Handle special-case structure before the core algorithm path.

Step 05

Full Annotated Code

Source-backed implementations are provided below for direct study and interview prep.

// Accepted solution for LeetCode #2325: Decode the Message
class Solution {
    public String decodeMessage(String key, String message) {
        char[] d = new char[128];
        d[' '] = ' ';
        for (int i = 0, j = 0; i < key.length(); ++i) {
            char c = key.charAt(i);
            if (d[c] == 0) {
                d[c] = (char) ('a' + j++);
            }
        }
        char[] ans = message.toCharArray();
        for (int i = 0; i < ans.length; ++i) {
            ans[i] = d[ans[i]];
        }
        return String.valueOf(ans);
    }
}

// Accepted solution for LeetCode #2325: Decode the Message
func decodeMessage(key string, message string) string {
	d := [128]byte{}
	d[' '] = ' '
	for i, j := 0, 0; i < len(key); i++ {
		if d[key[i]] == 0 {
			d[key[i]] = byte('a' + j)
			j++
		}
	}
	ans := []byte(message)
	for i, c := range ans {
		ans[i] = d[c]
	}
	return string(ans)
}

# Accepted solution for LeetCode #2325: Decode the Message
class Solution:
    def decodeMessage(self, key: str, message: str) -> str:
        d = {" ": " "}
        i = 0
        for c in key:
            if c not in d:
                d[c] = ascii_lowercase[i]
                i += 1
        return "".join(d[c] for c in message)

// Accepted solution for LeetCode #2325: Decode the Message
use std::collections::HashMap;
impl Solution {
    pub fn decode_message(key: String, message: String) -> String {
        let mut d = HashMap::new();
        for c in key.as_bytes() {
            if *c == b' ' || d.contains_key(c) {
                continue;
            }
            d.insert(c, char::from((97 + d.len()) as u8));
        }
        message
            .as_bytes()
            .iter()
            .map(|c| d.get(c).unwrap_or(&' '))
            .collect()
    }
}

// Accepted solution for LeetCode #2325: Decode the Message
function decodeMessage(key: string, message: string): string {
    const d = new Map<string, string>();
    for (const c of key) {
        if (c === ' ' || d.has(c)) {
            continue;
        }
        d.set(c, String.fromCharCode('a'.charCodeAt(0) + d.size));
    }
    d.set(' ', ' ');
    return [...message].map(v => d.get(v)).join('');
}

Step 06

Interactive Study Demo

Use this to step through a reusable interview workflow for this problem.

Custom checkpoints (one per line)

Press Step or Run All to begin.

Step 07

Complexity Analysis

Time

O(n)

Space

O(n)

Approach Breakdown

BRUTE FORCE

O(n²) time

O(1) space

For each element, scan the rest of the array looking for a match.
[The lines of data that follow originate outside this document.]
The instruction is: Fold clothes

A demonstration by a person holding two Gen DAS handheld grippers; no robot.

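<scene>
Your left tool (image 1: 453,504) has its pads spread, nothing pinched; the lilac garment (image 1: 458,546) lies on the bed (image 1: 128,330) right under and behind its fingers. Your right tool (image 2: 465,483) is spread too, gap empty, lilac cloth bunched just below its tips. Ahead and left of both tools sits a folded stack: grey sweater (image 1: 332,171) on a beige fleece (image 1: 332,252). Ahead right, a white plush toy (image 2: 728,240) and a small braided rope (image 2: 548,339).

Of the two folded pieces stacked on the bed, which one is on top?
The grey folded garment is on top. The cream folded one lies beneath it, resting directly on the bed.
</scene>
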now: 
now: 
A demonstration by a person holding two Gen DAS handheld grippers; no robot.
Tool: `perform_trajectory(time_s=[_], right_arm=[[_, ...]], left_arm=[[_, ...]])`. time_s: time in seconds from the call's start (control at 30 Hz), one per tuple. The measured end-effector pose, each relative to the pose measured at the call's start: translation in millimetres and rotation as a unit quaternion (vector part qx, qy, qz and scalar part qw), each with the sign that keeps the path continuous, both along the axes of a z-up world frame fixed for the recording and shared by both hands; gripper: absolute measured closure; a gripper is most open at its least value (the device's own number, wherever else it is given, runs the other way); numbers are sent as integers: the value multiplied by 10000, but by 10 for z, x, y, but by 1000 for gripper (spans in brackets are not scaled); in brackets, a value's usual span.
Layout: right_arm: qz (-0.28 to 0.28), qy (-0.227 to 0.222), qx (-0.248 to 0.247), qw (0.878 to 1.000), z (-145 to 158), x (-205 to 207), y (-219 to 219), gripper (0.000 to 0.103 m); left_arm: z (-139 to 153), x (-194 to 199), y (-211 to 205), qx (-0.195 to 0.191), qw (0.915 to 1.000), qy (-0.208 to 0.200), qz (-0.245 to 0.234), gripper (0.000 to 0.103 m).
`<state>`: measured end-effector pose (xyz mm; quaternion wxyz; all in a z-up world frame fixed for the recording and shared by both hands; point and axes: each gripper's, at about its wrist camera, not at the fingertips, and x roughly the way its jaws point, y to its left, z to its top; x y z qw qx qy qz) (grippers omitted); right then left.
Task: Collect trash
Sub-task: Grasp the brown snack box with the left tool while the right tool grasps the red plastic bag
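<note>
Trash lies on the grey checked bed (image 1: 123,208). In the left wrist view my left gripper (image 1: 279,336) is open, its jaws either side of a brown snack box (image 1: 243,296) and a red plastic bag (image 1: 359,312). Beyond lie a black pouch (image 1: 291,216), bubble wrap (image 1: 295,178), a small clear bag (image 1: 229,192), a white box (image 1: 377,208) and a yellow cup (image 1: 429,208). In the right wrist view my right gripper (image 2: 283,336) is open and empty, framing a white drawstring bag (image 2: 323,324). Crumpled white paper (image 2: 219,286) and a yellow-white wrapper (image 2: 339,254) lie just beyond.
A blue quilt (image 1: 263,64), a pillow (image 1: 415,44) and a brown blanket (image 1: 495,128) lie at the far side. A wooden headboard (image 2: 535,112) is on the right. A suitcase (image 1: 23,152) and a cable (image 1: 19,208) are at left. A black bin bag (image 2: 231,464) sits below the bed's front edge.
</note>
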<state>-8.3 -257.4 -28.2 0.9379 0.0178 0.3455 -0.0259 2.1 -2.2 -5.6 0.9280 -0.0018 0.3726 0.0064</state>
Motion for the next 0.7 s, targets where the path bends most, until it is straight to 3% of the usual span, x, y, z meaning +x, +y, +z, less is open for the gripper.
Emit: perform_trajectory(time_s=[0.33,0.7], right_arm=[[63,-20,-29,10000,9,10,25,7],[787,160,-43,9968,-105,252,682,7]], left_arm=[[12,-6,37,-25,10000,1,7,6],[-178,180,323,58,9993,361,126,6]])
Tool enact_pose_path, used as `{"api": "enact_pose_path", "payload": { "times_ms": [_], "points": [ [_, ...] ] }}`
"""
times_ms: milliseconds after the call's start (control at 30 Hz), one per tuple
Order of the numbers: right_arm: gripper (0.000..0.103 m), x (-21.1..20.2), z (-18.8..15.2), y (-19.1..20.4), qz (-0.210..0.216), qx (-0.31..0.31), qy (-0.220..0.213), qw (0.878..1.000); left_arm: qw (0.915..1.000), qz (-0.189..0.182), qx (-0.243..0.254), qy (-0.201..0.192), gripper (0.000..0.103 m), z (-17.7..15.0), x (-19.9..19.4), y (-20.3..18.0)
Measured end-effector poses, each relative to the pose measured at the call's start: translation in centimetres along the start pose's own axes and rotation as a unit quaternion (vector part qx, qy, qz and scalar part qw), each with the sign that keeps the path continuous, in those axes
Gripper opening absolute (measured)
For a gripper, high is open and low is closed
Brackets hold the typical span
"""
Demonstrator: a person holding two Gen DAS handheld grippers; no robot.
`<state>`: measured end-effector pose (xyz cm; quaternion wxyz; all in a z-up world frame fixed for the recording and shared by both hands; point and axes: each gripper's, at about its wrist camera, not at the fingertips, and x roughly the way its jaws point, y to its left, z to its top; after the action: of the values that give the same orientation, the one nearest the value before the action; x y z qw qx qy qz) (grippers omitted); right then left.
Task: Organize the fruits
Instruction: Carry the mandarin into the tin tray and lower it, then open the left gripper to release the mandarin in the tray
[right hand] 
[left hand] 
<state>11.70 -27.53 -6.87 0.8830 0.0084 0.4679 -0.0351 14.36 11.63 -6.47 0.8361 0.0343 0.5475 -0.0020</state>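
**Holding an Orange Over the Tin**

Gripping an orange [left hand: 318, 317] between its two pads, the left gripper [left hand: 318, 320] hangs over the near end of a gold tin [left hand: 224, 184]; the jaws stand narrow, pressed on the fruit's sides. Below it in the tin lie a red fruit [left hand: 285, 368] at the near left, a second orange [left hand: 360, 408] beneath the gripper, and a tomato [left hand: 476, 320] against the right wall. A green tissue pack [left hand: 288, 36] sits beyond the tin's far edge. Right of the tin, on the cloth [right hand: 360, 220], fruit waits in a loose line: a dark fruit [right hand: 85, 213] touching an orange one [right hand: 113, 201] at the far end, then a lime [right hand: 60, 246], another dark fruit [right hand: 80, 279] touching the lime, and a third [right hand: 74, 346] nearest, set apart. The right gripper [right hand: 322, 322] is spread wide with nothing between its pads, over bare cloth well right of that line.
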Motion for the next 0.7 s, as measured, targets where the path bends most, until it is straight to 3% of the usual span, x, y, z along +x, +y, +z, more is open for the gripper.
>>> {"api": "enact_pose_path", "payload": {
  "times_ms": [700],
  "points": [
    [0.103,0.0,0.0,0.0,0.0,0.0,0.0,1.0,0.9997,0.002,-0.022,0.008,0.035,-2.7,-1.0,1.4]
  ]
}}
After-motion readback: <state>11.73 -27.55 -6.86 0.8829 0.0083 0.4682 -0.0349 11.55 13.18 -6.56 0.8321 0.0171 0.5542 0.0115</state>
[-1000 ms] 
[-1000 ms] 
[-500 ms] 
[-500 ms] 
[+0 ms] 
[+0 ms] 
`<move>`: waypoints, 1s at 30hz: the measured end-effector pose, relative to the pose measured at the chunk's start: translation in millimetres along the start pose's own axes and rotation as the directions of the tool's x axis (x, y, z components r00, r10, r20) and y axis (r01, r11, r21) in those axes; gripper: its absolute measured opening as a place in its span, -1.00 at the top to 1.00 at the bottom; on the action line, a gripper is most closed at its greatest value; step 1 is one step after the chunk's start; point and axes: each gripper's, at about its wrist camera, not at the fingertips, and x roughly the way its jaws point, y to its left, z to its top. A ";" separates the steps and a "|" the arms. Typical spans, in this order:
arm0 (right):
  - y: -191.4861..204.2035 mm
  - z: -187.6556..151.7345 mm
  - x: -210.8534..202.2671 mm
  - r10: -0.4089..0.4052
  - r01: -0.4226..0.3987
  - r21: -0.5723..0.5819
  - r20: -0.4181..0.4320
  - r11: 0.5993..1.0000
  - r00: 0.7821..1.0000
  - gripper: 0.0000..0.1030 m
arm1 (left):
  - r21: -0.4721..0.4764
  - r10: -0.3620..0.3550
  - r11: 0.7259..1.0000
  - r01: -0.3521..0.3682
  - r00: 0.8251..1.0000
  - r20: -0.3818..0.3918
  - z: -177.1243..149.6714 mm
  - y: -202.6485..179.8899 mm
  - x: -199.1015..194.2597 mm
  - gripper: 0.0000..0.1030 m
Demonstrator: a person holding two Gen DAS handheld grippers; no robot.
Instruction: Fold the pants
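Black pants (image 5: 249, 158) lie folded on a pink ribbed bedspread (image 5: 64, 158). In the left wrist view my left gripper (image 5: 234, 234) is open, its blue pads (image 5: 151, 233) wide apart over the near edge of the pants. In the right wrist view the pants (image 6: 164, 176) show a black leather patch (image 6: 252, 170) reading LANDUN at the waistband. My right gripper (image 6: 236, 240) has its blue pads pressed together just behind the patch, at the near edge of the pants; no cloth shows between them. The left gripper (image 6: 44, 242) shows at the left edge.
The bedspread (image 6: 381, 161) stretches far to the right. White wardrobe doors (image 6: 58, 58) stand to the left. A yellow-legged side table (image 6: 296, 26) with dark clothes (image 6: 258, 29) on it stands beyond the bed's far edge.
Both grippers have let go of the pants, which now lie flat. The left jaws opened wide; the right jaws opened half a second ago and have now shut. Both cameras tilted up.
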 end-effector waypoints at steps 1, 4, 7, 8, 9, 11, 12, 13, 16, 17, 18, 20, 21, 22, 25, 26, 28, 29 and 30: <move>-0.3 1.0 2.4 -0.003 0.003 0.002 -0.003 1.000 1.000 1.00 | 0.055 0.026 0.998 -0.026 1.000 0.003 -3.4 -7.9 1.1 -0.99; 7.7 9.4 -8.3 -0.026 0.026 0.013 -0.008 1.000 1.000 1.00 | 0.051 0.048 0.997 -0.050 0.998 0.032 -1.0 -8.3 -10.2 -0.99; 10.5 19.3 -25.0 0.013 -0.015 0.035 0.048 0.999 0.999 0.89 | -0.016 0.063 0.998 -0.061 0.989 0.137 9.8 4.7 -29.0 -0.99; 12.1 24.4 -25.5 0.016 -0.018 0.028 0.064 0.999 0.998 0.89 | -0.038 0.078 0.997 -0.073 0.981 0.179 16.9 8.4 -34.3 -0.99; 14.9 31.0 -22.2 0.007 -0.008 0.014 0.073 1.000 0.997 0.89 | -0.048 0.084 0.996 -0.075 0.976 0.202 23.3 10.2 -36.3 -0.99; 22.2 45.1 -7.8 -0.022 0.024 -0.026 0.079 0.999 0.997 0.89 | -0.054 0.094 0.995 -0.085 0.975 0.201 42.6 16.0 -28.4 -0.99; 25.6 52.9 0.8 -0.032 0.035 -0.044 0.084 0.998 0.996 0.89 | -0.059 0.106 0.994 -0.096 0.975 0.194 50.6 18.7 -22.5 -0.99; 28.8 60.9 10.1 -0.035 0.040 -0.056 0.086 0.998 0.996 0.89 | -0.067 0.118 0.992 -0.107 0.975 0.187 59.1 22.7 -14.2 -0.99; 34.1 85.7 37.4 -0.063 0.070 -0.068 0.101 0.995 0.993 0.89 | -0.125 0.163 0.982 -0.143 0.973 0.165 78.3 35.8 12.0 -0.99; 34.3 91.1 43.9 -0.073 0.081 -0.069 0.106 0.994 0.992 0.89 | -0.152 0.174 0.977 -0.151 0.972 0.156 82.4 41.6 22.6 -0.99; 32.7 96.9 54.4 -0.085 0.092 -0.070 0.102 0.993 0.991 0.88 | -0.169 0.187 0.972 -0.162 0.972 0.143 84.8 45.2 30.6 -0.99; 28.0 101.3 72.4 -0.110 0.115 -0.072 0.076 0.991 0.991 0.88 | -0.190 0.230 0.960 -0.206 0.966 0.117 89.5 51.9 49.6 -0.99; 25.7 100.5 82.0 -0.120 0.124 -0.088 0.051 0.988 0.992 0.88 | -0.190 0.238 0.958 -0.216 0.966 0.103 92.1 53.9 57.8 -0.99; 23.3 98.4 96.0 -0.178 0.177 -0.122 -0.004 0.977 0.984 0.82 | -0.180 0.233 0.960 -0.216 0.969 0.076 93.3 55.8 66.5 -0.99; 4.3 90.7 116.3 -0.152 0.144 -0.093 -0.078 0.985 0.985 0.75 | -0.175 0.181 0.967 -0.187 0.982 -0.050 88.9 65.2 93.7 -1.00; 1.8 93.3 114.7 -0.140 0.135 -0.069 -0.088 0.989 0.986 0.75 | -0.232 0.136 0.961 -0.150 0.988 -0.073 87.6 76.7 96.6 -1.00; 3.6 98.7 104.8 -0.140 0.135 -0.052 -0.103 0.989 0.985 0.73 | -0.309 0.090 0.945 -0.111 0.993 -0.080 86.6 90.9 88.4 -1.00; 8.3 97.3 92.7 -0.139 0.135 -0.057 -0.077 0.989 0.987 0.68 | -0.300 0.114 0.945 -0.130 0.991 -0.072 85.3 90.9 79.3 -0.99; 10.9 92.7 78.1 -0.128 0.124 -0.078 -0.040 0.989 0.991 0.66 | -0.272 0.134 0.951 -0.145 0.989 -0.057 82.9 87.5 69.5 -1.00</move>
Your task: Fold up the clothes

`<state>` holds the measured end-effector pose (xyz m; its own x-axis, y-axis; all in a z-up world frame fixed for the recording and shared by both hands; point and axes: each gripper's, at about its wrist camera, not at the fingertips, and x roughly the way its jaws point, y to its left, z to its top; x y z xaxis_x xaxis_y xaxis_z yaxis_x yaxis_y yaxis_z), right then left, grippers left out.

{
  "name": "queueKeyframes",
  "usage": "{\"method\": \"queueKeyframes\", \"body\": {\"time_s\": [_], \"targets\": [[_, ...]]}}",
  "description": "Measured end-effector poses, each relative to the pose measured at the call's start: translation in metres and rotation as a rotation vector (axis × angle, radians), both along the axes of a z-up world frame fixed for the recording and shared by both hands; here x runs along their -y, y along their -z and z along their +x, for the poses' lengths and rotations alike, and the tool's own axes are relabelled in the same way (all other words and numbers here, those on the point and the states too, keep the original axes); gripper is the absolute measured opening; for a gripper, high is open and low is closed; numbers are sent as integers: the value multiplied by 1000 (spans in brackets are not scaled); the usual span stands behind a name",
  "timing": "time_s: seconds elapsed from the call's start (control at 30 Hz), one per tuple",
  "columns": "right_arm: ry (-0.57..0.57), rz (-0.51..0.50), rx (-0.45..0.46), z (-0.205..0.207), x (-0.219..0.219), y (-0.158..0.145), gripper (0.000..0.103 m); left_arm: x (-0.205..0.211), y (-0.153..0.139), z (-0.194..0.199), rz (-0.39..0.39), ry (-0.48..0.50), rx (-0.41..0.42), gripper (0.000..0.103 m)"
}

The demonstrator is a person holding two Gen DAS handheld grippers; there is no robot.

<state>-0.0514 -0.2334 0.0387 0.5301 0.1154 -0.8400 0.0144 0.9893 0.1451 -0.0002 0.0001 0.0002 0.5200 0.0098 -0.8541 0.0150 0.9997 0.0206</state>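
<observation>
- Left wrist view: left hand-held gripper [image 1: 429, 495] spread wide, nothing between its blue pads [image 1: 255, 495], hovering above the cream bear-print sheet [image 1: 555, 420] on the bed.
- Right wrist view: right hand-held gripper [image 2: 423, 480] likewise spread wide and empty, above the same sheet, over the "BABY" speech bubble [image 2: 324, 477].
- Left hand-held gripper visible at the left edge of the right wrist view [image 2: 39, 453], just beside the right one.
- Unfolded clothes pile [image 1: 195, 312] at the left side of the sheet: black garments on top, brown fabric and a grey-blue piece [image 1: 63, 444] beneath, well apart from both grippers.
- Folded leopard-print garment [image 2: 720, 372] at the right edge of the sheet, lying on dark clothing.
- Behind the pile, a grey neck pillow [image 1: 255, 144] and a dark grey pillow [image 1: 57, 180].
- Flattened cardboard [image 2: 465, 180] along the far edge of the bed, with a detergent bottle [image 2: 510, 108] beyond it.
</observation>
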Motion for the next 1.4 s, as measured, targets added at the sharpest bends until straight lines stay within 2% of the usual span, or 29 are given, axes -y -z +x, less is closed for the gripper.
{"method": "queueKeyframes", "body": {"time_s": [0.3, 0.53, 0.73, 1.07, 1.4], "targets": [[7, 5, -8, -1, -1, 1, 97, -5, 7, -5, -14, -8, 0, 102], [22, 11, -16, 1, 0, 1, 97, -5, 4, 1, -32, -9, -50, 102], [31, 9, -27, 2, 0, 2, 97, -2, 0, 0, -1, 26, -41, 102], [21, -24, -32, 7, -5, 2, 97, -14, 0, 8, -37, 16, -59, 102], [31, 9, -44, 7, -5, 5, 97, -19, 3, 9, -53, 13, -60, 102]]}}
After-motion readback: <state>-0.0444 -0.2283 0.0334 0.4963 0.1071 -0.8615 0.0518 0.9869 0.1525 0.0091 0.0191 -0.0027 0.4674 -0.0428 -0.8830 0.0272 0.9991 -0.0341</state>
Two nested loops give n × (n−1)/2 comparisons = O(n²). No extra space since we only use loop indices.

HASH MAP

O(n) time

O(n) space

One pass through the input, performing O(1) hash map lookups and insertions at each step. The hash map may store up to n entries in the worst case. This is the classic space-for-time tradeoff: O(n) extra memory eliminates an inner loop.

Shortcut: Need to check “have I seen X before?” → hash map → O(n) time, O(n) space.

Coach Notes

Common Mistakes

Review these before coding to avoid predictable interview regressions.

Mutating counts without cleanup

Wrong move: Zero-count keys stay in map and break distinct/count constraints.

Usually fails on: Window/map size checks are consistently off by one.

Fix: Delete keys when count reaches zero.